2.    APPLICABLE PRINCIPLES

10    The principles applicable to the grant of an extension of time were not in dispute between the parties. They are well settled. The power to extend time involves an exercise of discretion, but that discretion must be exercised judicially and, as with other powers, it is to be exercised bearing in mind the overarching dictates enshrined in s 37M of the FCA Act.

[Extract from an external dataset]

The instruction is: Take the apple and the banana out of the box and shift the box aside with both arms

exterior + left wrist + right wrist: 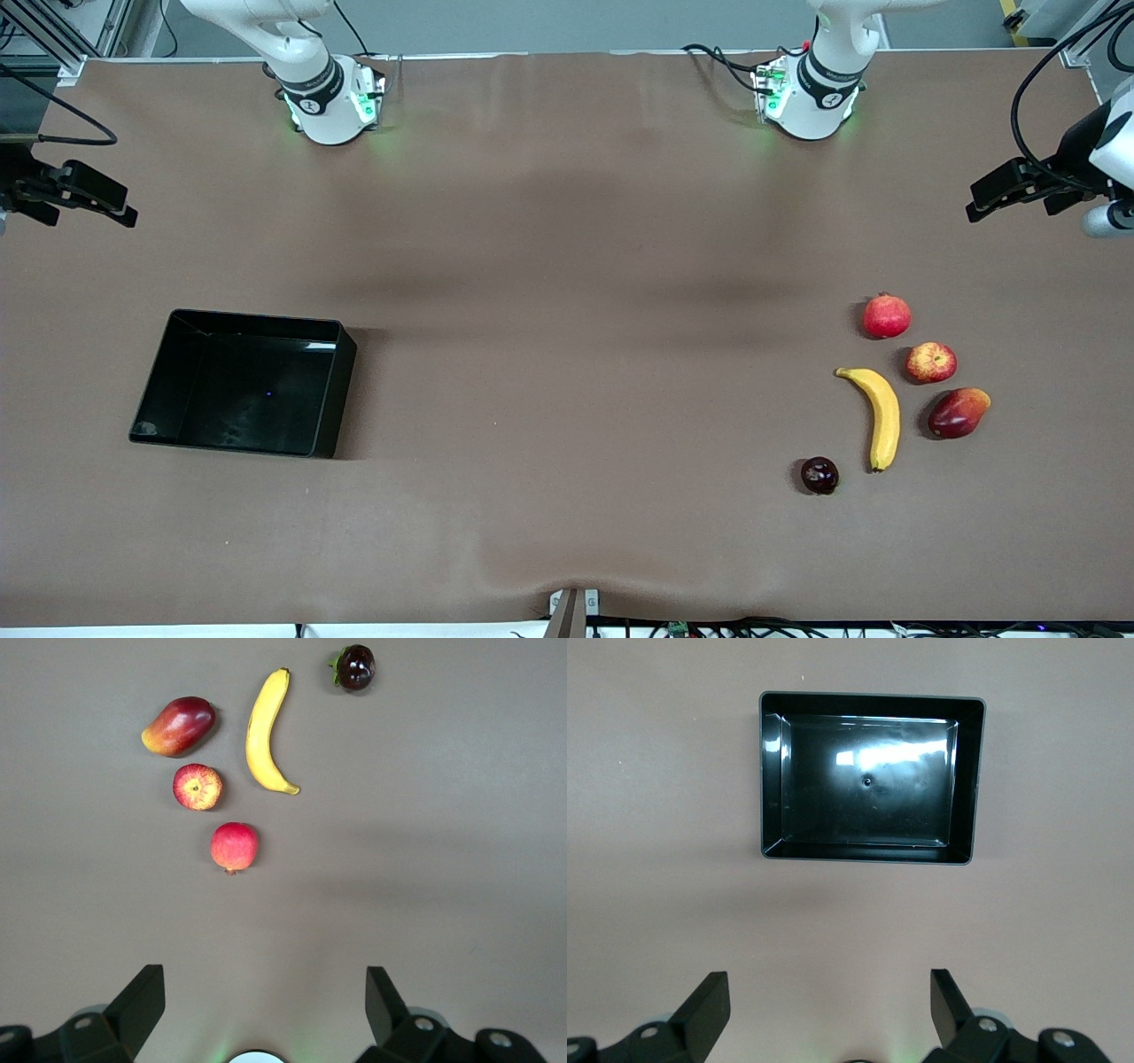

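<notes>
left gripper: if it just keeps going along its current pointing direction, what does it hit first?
Probably the bare table. The left gripper hangs open, fingers spread, over cloth. The pomegranate is the closest fruit in the left wrist view, but whether it lies on that line is unclear.

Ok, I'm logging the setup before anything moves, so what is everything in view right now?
tray: one, black, empty, on the table toward the right arm's end
banana: one, yellow, toward the left arm's end, among the other fruit
apple: one, red with yellow streaks, beside the banana
pomegranate: one, red, farthest of the fruit from the front camera
mango: one, red and orange, beside the banana
plum: one, dark purple, nearest the front camera
table: one, brown
left gripper: black, open, empty, raised near the fruit
right gripper: black, open, empty, raised near the tray
</notes>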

11    Mr Kitoko bears the onus of establishing that an extension should be granted: Khondoker v Minister for Immigration & Citizenship [2012] FCA 654 at [56] (Foster J). The overarching consideration when determining whether to grant an extension of time is whether injustice may arise by a strict application of the time limit: Quach v Australian Health Practitioner Regulation Agency (Extension of Time) [2023] FCA 578 at [11] (Thawley J) (citing Gallo v Dawson [1990] HCA 30; 93 ALR 479 at 480 (McHugh J); Outboard Marine Australia Pty Ltd v Byrnes [1974] 1 NSWLR 27 at 30 (Reynolds, Hutley and Bowen JJA); Finch v The Heat Group (No 3) [2017] FCA 64 at [33] (Pagone J)).

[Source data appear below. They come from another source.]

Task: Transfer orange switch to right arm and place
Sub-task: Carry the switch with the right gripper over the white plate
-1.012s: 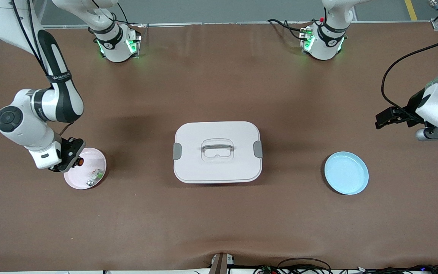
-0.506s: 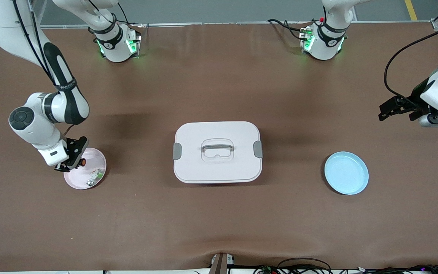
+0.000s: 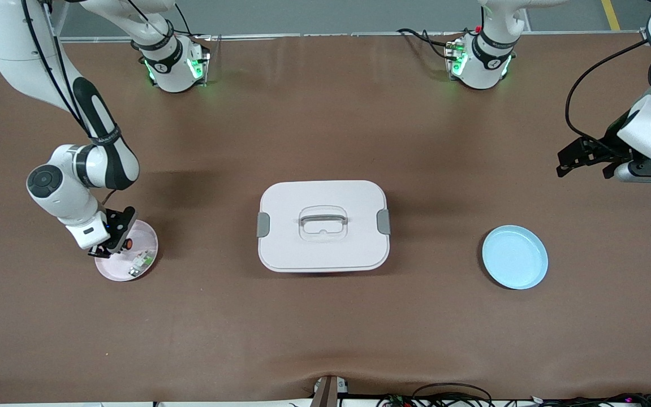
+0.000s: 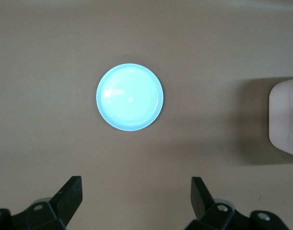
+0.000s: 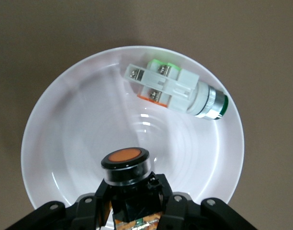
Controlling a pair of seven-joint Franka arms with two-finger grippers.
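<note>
The orange switch (image 3: pixel 128 243) (image 5: pixel 126 163), a stubby black cylinder with a round orange face, sits between the fingers of my right gripper (image 3: pixel 119 240) (image 5: pixel 132 191), which is shut on it. The gripper holds it just over the pink plate (image 3: pixel 147 237) (image 5: pixel 65 134) at the right arm's end of the table. Whether the switch touches the plate, I cannot tell. My left gripper (image 3: pixel 582 164) (image 4: pixel 134 187) hangs open and empty over bare table at the left arm's end.
A green-white-grey part (image 3: pixel 141 261) (image 5: pixel 175 88) lies in the pink plate beside the switch. A white lidded box (image 3: pixel 323 226) (image 4: pixel 285 120) stands mid-table. A light blue plate (image 3: pixel 514 257) (image 4: pixel 129 97) lies empty toward the left arm's end.
My right gripper has shifted a little toward the table's middle and lower over the pink plate, still shut on the switch. The left arm has drawn back slightly toward its base.
</note>
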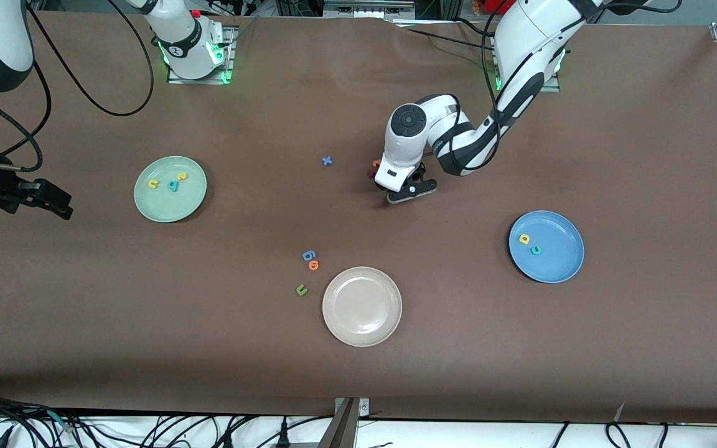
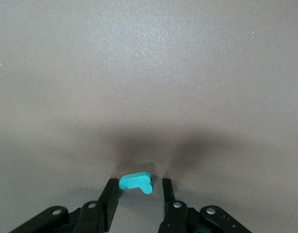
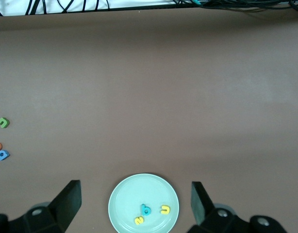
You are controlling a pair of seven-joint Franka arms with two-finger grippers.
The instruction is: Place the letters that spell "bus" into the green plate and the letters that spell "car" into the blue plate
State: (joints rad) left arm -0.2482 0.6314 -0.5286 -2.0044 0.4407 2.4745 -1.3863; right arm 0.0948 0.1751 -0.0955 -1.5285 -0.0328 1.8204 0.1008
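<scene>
My left gripper (image 1: 406, 191) is down at the table's middle, its jaws narrowed around the teal r (image 2: 136, 182) of "car". One finger touches the letter and a small gap shows at the other. The front view hides this letter under the hand. The blue plate (image 1: 554, 264) holds the yellow a (image 1: 524, 239) and teal c (image 1: 536, 250). In the green plate (image 1: 165, 202) lie the yellow u (image 1: 154, 184), teal b (image 1: 173, 185) and yellow s (image 1: 182, 177). At the right arm's end my right gripper (image 1: 53, 202) waits, open and empty, above the table beside that plate (image 3: 134, 191).
A beige plate (image 1: 361, 306) sits nearer the front camera than the left gripper. Beside it lie a blue 6-like letter (image 1: 309, 255), an orange o (image 1: 313, 265) and a dark green u (image 1: 301, 290). A blue x (image 1: 327, 161) and an orange letter (image 1: 376, 164) lie by the left hand.
</scene>
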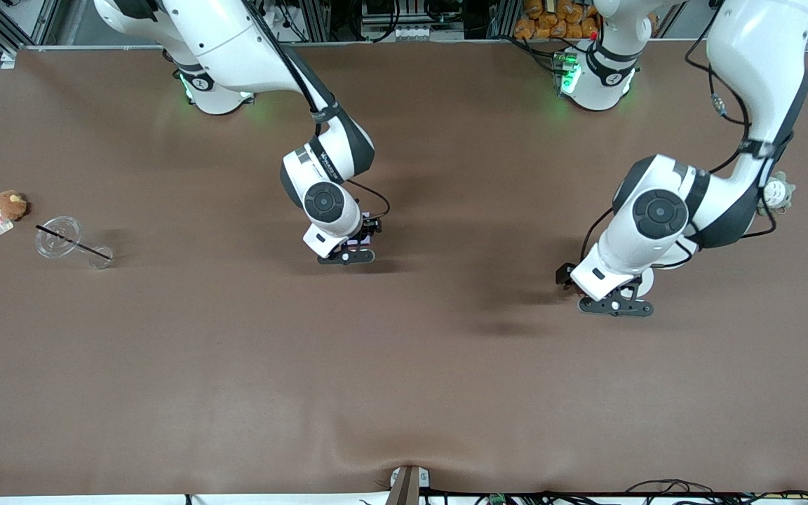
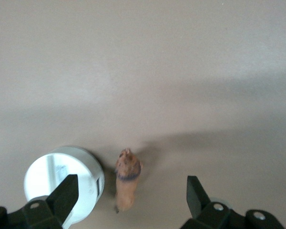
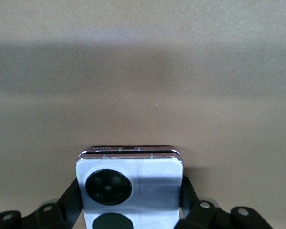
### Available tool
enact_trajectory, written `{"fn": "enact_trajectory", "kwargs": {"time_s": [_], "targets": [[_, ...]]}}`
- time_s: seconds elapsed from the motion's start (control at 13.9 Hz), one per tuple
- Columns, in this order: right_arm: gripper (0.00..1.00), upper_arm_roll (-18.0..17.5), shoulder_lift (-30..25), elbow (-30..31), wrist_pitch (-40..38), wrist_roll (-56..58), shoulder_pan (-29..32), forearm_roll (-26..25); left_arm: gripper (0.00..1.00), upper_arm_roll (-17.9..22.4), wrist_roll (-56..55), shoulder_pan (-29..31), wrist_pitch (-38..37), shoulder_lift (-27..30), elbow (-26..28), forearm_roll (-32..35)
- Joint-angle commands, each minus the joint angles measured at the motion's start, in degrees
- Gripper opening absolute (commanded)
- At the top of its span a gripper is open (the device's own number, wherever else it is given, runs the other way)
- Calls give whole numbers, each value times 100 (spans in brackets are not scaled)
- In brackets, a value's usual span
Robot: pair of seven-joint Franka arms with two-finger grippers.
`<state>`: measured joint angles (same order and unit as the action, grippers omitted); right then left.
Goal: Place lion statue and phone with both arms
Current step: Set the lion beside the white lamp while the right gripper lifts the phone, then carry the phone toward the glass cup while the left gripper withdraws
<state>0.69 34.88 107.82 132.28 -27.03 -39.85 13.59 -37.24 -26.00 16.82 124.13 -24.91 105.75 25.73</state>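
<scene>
Here, the only open vessel on the brown cloth-covered counter (image 1: 404,365) is a clear plastic cup (image 1: 67,240) lying on its side at the left of the front view, with a thin dark straw (image 1: 59,236) across its mouth; nothing else shows inside it. Just above it in that frame sits a round brown plush with a tag (image 1: 9,205). A grey-green plush (image 1: 777,193) peeks out by the left arm's elbow at the right of the frame.

The right pincer (image 1: 349,247) sits low near the middle of the front view, where its load is nearly hidden under the wrist. The right wrist view supplies what is missing: the small lavender folded phone (image 3: 129,188) with two black camera circles is pinched at its side edges between the black fingers (image 3: 72,202), at the bottom centre of that frame (its lower end is cut off by the frame edge).

The left pincer (image 1: 616,300) hangs low at the lower right of the arms in the front view, and the tiny brown-orange lion statue (image 2: 127,180) cannot be seen there at all. The left wrist view shows it on the counter, bottom centre, between the widely spread fingers (image 2: 66,192) and touched by neither. Just beside it stands a white round container (image 2: 62,183) with a pale shiny top; its contents cannot be told.
</scene>
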Motion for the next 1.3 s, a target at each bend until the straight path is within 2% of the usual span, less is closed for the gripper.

12    Depending on the context, in considering whether to grant an extension, the Court generally considers matters such as: the length of the delay; whether an acceptable explanation for the whole of the delay has been provided; the likelihood of leave to appeal being granted; and the consequences of granting or refusing the extension, including any prejudice to the respondents: see AZO24 v Commonwealth of Australia [2025] FCAFC 77 at [35] (Raper J; Wigney and Lee JJ agreeing); see also Quach at [12] (Thawley J) (citing Hunter Valley Developments Pty Ltd v Cohen [1984] FCA 186; 3 FCR 344 at 348–9 (Wilcox J); Parker v R [2002] FCAFC 133 at [6] (Spender, O’Loughlin and Dowsett JJ); Pfizer Ireland Pharmaceuticals v Samsung Bioepis Au Pty Ltd [2017] FCA 573 at [3]–[4] (Nicholas J); Fualau v Minister for Home Affairs [2020] FCAFC 11 at [6] (Murphy, Davies and O’Bryan JJ)).

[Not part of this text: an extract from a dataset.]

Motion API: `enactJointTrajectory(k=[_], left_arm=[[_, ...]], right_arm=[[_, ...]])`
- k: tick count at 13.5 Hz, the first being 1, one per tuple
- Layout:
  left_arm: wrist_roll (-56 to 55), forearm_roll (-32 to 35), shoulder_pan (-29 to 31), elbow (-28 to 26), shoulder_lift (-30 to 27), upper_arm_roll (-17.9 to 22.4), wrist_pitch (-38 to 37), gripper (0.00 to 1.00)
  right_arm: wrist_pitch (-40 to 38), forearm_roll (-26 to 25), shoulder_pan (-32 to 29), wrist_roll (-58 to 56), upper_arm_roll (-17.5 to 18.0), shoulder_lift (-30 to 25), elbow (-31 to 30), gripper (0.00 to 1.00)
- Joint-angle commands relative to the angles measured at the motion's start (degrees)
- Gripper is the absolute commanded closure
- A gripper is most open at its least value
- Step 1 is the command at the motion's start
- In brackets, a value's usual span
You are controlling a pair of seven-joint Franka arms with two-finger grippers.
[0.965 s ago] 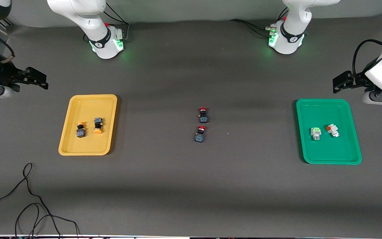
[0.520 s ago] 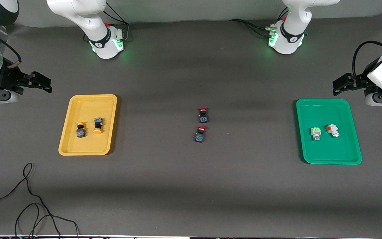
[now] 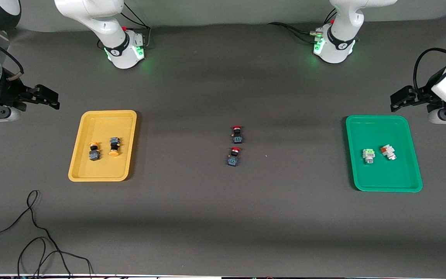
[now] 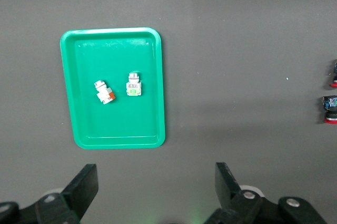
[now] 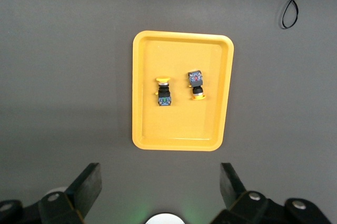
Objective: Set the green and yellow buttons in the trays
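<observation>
Nearest the front camera we see a loose black cable (image 3: pixel 33 228) by the table's (image 3: pixel 223 217) near edge, toward the right arm's end. Farther in, two red-capped switches (image 3: pixel 235 145) lie mid-table, one just beyond the other. The yellow tray (image 3: pixel 76 162) at the right arm's end holds both yellow-capped buttons (image 3: pixel 104 149) side by side on its floor; the green tray (image 3: pixel 412 178) at the left arm's end holds both whitish buttons (image 3: pixel 378 154), apart from each other. Farther still, we find the right gripper (image 3: pixel 50 99) raised over bare table beside the yellow tray's far corner, fingers spread and empty. The left gripper (image 3: pixel 395 101) hangs likewise by the green tray's far corner, jaws wide, holding nothing.
</observation>
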Motion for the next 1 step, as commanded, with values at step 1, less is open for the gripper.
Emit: enactJointTrajectory(k=[1], left_arm=[[-0.6,-0.3,-0.3,0.1,0.0,0.2,0.2,0.01]], right_arm=[[-0.1,-0.3,0.3,1.1,-0.3,0.7,1.3,0.00]])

13    Leave to appeal will generally be refused unless the application for leave establishes that: (a) the decision giving rise to the orders is attended by sufficient doubt to warrant it being considered by a Full Court; and (b) substantial injustice would result if leave were refused: Décor Corporation Pty Ltd v Dart Industries Inc [1991] FCA 844; 33 FCR 397 at 398–99 (Sheppard, Burchett and Heerey JJ). These considerations are cumulative and leave to appeal will not be granted unless each limb of the test is made out: AIX20 v Director-General of Security [2025] FCAFC 38 at [13] (Murphy, Bromwich and Shariff JJ). When considering whether to grant leave to appeal from interlocutory orders, account is taken of the subject matter of those orders and whether they relate to points of procedure or determine substantive rights. As stated by Raper J in AZO24 at [33], in the latter case, leave will be more readily granted but an applicant seeking leave to appeal must still show that the decision below is attended by sufficient doubt, and that substantial injustice would flow from the decision to refuse leave: citing Décor at 400; Johnson Tiles Pty Ltd v Esso Australia Pty Ltd [2000] FCA 1572; 104 FCR 564 at [43] (French J; Beaumont and Finkelstein JJ agreeing); Sandhurst Trustees Ltd v Clarke [2015] FCAFC 21; 321 ALR 1 at [17] (Dowsett, Davies and Wigney JJ) citing Wills v Australian Broadcasting Company [2009] FCAFC 6; 173 FCR 284 at [31] (Rares J; Emmett J agreeing).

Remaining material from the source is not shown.